The worm, called "psyb0t," has been circulating since at least January this year, infecting vulnerable embedded Linux devices such as the Netcomm NB5 ADSL modem (above) and launching denial-of-service attacks on some Web sites.
Some characteristics:
- It's the first botnet worm to specifically target routers and DSL modems
- Contains shellcode for many mipsel devices
- It's not targeting PCs or servers
- Uses multiple strategies for exploitation, including brute-force username and password combinations
- Harvests user names and passwords through deep packet inspection
- can scan for exploitable phpMyAdmin and MySQL servers
According to this DroneBL blog post, the worm can infect any Linux mipsel routing device that has the router administration interface or sshd or telnetd in a DMZ, which has weak username/passwords (including openwrt/dd-wrt devices).

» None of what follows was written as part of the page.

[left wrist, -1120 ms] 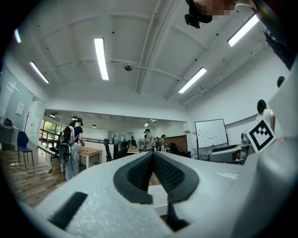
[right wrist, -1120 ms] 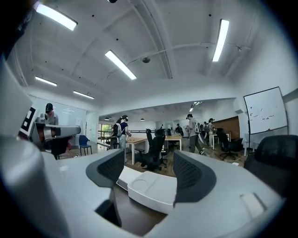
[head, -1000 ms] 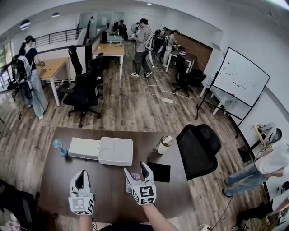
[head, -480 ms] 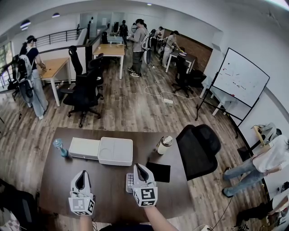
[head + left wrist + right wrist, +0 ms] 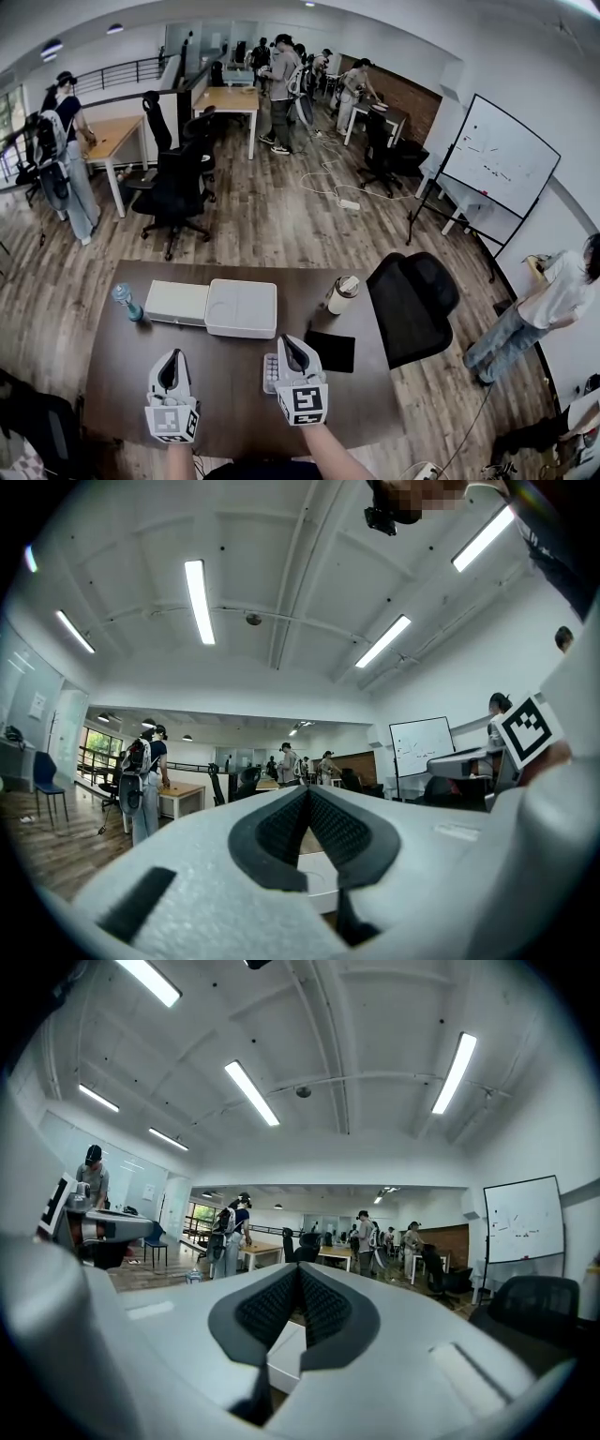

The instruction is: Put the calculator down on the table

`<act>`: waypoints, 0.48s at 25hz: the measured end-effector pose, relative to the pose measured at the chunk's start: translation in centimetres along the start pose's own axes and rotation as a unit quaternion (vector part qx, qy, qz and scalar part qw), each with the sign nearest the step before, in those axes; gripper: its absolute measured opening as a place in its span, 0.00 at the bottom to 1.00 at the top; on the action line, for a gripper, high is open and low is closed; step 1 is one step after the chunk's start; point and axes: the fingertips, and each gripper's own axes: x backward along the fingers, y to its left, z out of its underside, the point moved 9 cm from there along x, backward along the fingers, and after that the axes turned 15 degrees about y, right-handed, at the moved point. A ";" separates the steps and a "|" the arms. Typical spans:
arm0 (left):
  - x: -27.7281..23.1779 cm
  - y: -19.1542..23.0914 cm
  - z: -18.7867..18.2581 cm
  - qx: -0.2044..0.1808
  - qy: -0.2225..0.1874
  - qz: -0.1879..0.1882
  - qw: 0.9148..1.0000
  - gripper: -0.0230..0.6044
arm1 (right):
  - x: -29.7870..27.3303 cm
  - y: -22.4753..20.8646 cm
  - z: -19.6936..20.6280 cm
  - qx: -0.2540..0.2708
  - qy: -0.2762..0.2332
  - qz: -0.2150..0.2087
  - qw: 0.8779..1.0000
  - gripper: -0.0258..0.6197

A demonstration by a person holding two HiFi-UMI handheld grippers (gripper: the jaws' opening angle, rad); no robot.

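A small light-grey calculator point(image 5: 270, 372) with rows of keys lies flat on the dark brown table point(image 5: 225, 412). It sits just left of my right gripper point(image 5: 289, 345), which hides its right edge. That gripper point(image 5: 298, 1274) has just been closing its jaws; they now meet with nothing between them. My left gripper point(image 5: 170, 359) hovers over the table's front left, well apart from the calculator. Its pads point(image 5: 281, 829) touch and nothing is held. Neither gripper view shows the calculator.
A black pad point(image 5: 330, 352) lies right of my right gripper. Two white boxes point(image 5: 242, 307) stand side by side farther back, with a blue bottle point(image 5: 126, 302) to their left and a tumbler point(image 5: 343, 294) to their right. A black office chair point(image 5: 412, 305) stands at the table's right end.
My right gripper's jaws went from wide open over the calculator to fully shut, leaving the calculator lying on the table beside it. The left gripper stayed put.
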 end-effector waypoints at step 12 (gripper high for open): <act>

The group estimates there are 100,000 hosts infected with this malware.
The author of this worm has some sophisticated programming knowledge, given the nature of this executable.
Action must be taken immediately to stop this worm before it grows much larger.
We came across this botnet as part of an investigation into the DDoS attacks against DroneBL's infrastructure two weeks ago, and feel that this botnet was the one which flooded DroneBL.
There are suspicions this might be a proof-of-concept research project.